Maybe "value for money" is just referring to the effectiveness part of the index? This is captured entirely by the World Bank CPIA (Country Policy and Institutional Assessment). So I looked up the index (now renamed to IRAI which contains a nested acronym within an acronym - meta - "IDA Resource Allocation Index" - where IDA = International Development Association, the part of the World Bank which does grants and interest-free loans). The data is available here, and Rwanda scores very highly but not quite "the best" - stable at a score of 3.8 between 2009 and 2011 (where 1 is the lowest and 6 is the highest). The top country in 2011 (the latest publicly available ranking, remembering this is only "developing countries", I'm not going to get into how that is defined) is Georgia on 4.4. The top African country is Cape Verde (4.0) followed by Ghana (3.9).

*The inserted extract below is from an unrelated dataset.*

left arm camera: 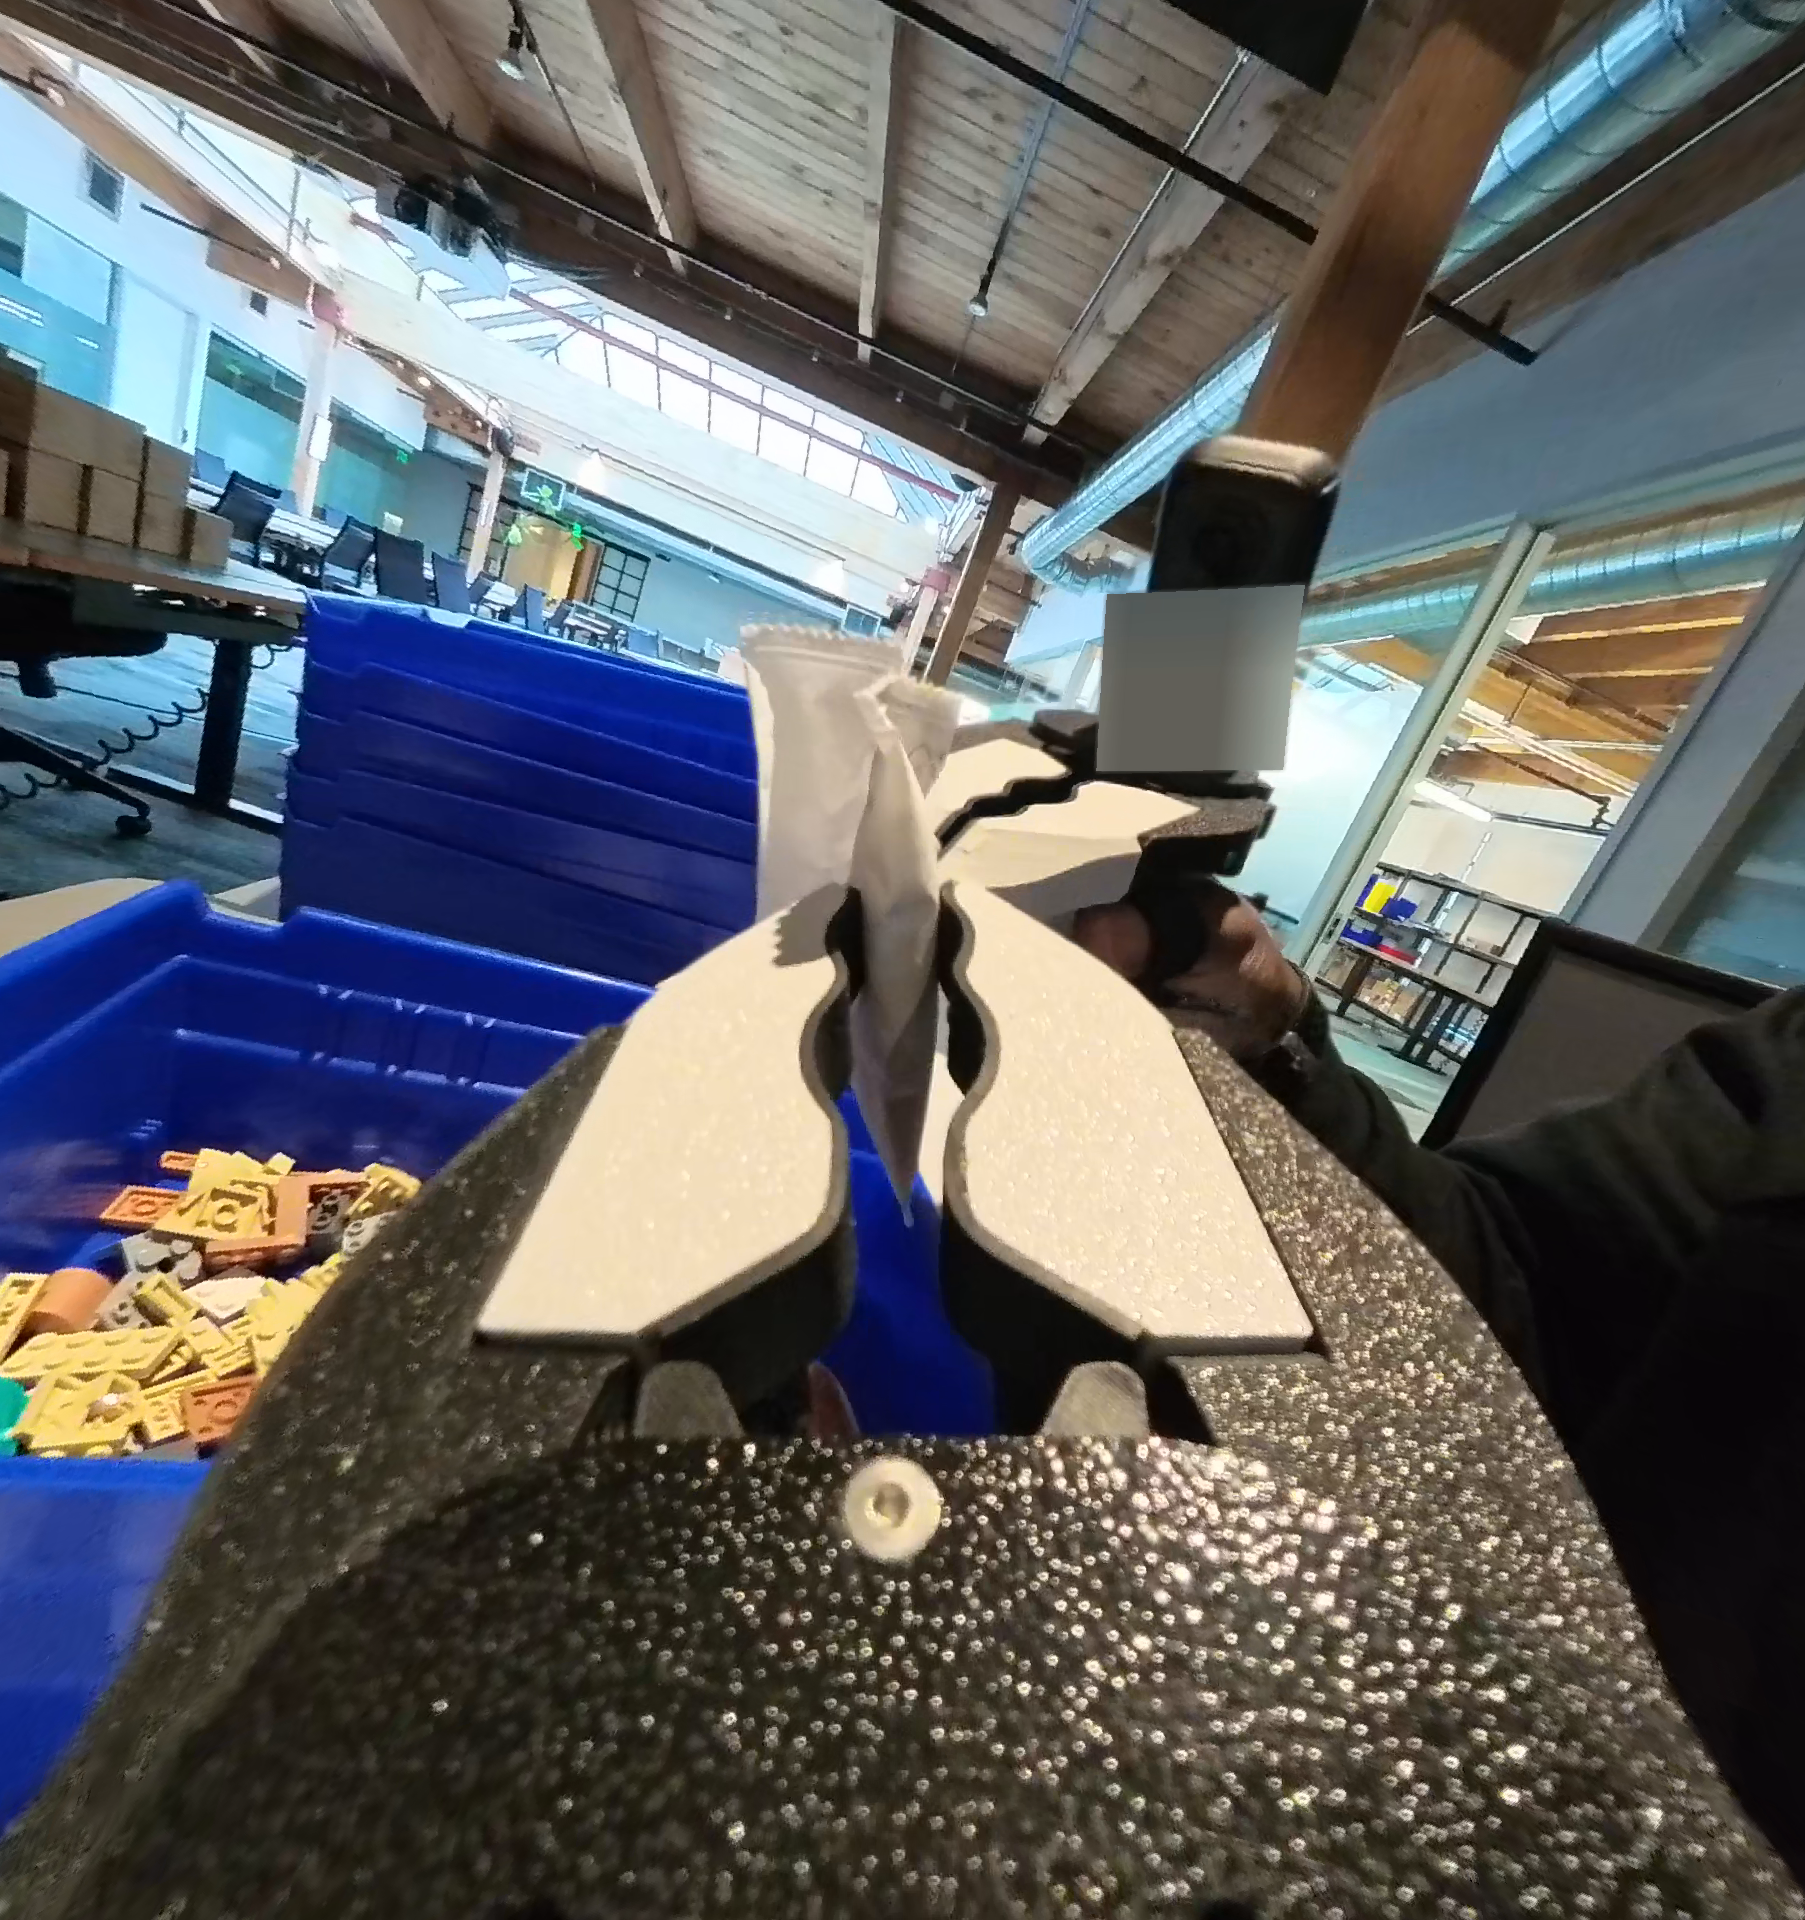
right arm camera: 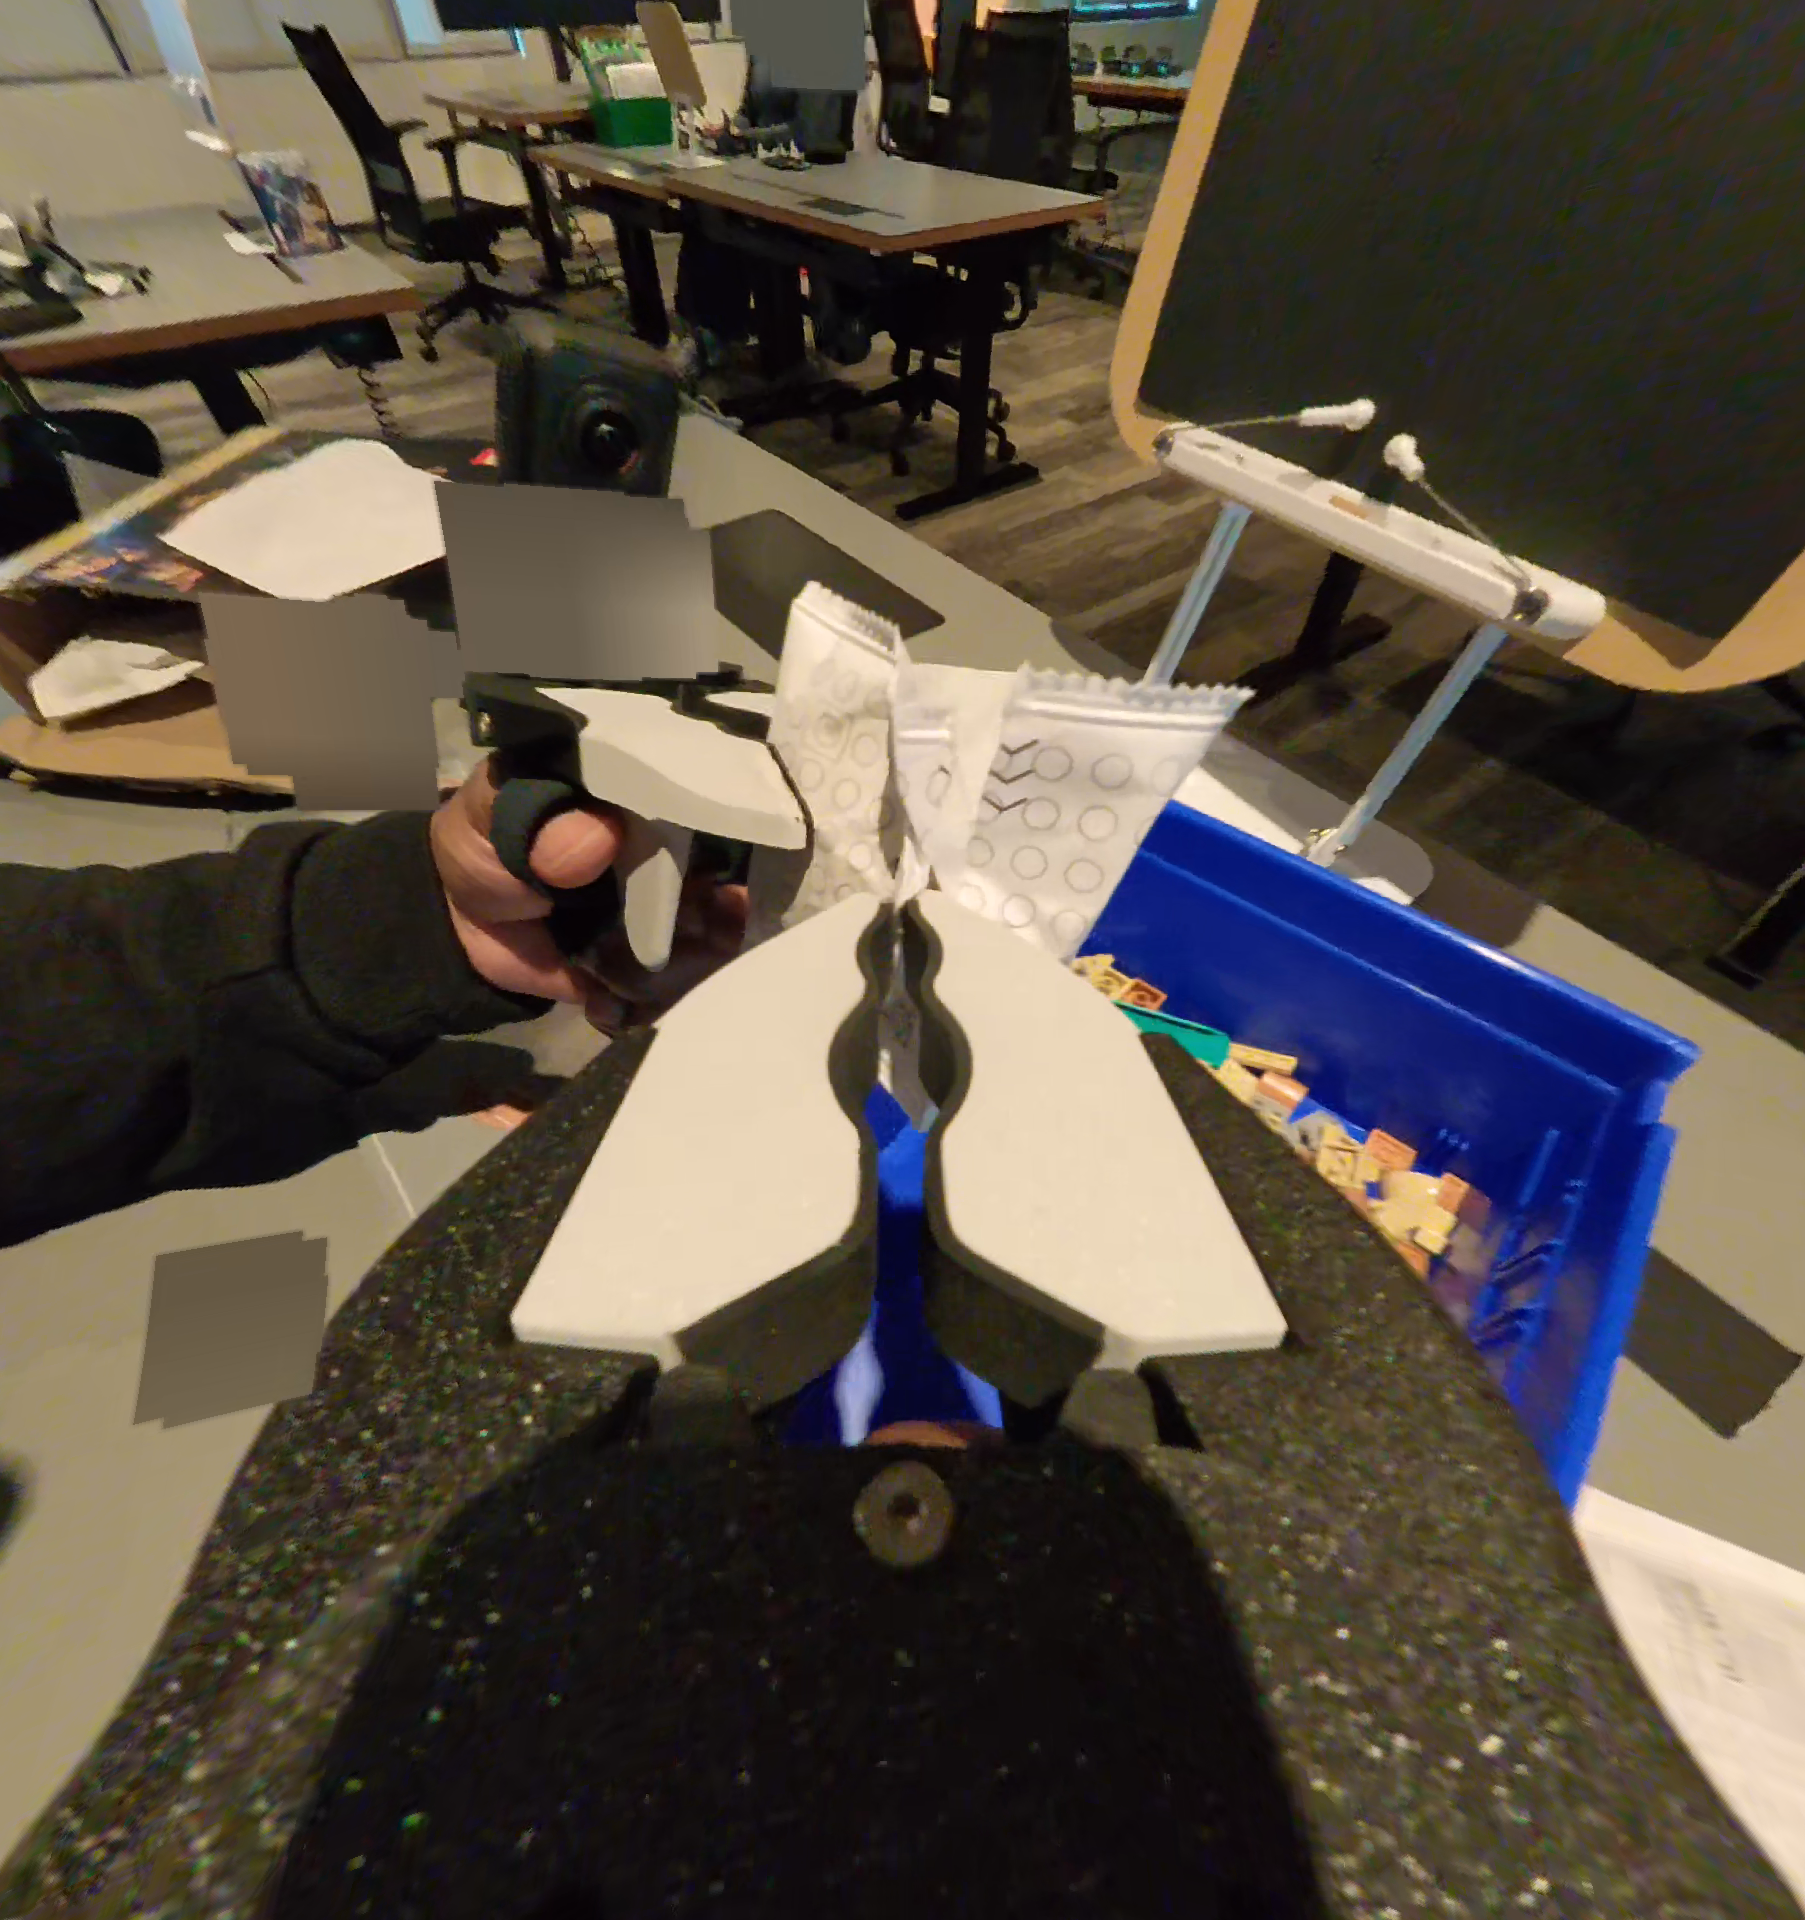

So there you have it, Rwanda "offers the best value for taxpayers' money in the world" where "best" is defined as "amongst the best but not necessarily actually number 1" and "value for money" is measured exclusively by score on the World Bank Country Policy and Institutional Assessment (which to be fair is probably as reasonable a measure as actually exists).

26 September 2024

Aid Effectiveness #Fail

So in 2005 all the big donor countries set themselves a bunch of targets for making their aid more effective. The results are in.
"The results of the 2011 Survey on Monitoring the Paris Declaration are sobering. At the global level, only 1 out of the 13 targets established for 2010 has been met. Nonetheless, it is important to note that considerable progress has been made towards many of the remaining 12 targets."
As Owen Barder says,
"If developing countries had hit as few targets as the donors have met on the Paris Declaration we would have cut off their aid."


And to paraphrase Owen, this is all sadly a bit predictable. The targets are inconsistent with the incentives facing donor agencies. We need new ways of working, including much more transparency and better data (for more - see here).